- [TASK PROMPT]:
Identify all lines in the listing that include the word "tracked", and copy them out.

*** SOURCE MATERIAL Section Begins ***

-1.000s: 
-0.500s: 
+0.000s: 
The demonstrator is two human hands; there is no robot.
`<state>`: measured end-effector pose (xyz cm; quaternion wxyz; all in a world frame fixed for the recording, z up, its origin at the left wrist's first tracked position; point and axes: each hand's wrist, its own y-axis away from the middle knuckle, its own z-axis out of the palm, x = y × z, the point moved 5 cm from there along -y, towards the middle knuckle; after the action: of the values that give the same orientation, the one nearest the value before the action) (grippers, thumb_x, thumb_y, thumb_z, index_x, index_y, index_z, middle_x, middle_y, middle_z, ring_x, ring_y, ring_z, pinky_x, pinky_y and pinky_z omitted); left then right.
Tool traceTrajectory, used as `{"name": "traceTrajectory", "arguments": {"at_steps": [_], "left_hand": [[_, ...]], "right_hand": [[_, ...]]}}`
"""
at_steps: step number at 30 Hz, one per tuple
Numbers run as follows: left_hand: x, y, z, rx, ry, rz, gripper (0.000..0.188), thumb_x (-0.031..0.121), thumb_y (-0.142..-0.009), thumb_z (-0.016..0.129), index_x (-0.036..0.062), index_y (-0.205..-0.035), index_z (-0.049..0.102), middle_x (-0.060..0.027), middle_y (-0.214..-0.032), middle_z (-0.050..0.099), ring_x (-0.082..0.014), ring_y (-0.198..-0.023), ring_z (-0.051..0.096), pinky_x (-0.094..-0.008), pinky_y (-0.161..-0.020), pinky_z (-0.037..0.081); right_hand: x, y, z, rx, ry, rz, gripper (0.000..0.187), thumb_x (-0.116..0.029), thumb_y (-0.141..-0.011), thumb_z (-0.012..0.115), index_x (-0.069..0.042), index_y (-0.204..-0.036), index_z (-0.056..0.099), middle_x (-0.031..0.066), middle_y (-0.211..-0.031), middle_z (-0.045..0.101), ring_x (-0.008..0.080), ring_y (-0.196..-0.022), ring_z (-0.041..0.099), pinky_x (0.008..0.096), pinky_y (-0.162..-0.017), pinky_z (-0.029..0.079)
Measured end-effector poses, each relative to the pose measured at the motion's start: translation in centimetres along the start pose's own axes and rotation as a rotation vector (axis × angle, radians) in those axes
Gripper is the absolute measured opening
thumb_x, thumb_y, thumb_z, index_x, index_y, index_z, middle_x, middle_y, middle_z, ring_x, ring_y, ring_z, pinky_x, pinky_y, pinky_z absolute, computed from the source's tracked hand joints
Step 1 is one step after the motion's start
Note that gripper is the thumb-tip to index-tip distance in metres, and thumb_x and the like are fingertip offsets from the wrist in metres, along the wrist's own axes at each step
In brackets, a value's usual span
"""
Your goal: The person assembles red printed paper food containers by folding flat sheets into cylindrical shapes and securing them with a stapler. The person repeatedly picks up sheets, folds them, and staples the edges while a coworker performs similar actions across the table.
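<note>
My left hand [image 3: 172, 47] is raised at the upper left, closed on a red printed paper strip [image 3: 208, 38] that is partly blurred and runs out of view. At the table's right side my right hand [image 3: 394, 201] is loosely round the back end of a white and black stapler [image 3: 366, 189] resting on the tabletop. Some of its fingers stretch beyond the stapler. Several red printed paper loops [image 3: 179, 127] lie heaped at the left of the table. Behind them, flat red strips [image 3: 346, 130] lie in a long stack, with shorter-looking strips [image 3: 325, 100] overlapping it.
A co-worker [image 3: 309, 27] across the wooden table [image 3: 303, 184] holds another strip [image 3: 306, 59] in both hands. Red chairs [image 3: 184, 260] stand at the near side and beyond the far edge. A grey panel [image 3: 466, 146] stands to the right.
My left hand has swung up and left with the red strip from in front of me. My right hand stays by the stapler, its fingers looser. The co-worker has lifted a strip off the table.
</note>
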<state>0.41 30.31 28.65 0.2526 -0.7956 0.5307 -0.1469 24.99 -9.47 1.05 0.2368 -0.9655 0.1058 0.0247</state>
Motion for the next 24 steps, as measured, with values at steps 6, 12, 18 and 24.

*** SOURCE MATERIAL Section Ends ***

- [TASK SOLUTION]:
`<state>`: measured end-effector pose (xyz cm; quaternion wxyz; all in a world frame fixed for the recording, z up, its origin at the left wrist's first tracked position; point and axes: each hand's wrist, its own y-axis away from the middle knuckle, its own z-axis out of the palm, x = y × z, the point moved 5 cm from there along -y, towards the middle knuckle; after the action: of the values that give the same orientation, the one nearest the value before the action) (grippers, thumb_x, thumb_y, thumb_z, index_x, index_y, index_z, middle_x, middle_y, middle_z, ring_x, ring_y, ring_z, pinky_x, pinky_y and pinky_z omitted); left then right.
thumb_x, thumb_y, thumb_z, index_x, index_y, index_z, middle_x, middle_y, middle_z, ring_x, ring_y, ring_z, pinky_x, pinky_y, pinky_z absolute, computed from the source's tracked hand joints

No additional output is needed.